The Digital Markets, Competition & Consumers Act has passed Royal Assent on the 24th of May 2024. It has been a long way here since the revolutionary 2016 Furman Report, and the work for the CMA´s Digital Markets Unit now begins (and they are not sitting still, looking at the draft guidance that was issued just 2 days after the DMCC was adopted). There is a lot to say about the new piece of legislation, and who better to ask than Lord Timothy Clement-Jones. Our very own Oles Andriychuk has shared a cup of (digital) tea with Lord Clement-Jones to discuss the DMCC, the legislative process, and where we go from here.

By Oles Andriychuk

Lord Timothy Clement-Jones is a distinguished British politician and a member of the House of Lords, recognized for his extensive work in law, business, and public policy. A former solicitor, he has held prominent roles in various legal and corporate sectors, including serving as the London managing partner of DLA Piper, a global law firm. Lord Clement-Jones has been an influential advocate on issues ranging from digital rights and data protection to the creative industries and health policy. His contributions to public service and policy-making are underscored by his commitment to fostering innovation and ethical governance in the digital age.

For this interview, the questions by Oles Andriychuk are presented in bold and the answers by Lord Clement-Jones are in italics.

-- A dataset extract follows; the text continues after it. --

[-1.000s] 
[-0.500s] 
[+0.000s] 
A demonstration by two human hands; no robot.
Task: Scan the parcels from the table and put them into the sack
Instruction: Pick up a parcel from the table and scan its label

Oles Andriychuk – Lord Clement-Jones, thank you for agreeing to answer some of the questions for the readership of the SCiDA blog. First of all, congratulations on the Digital Markets, Competition and Consumers Act receiving finally the Royal assent. The UK started on the journey of introducing a new pro-competition regime for digital markets together with – and indeed as part of – the EU. While EU Digital Markets Act is already fully operational, it has taken much longer for the DMCCA. Many people criticise this. Many on the contrary say it is a prudent strategy for such an experimental regime. History will answer who is right. But can you please provide to us a summary of UK legislative process? At what point do we see the slowdown? How common this situation is in comparison with other legislative proposals?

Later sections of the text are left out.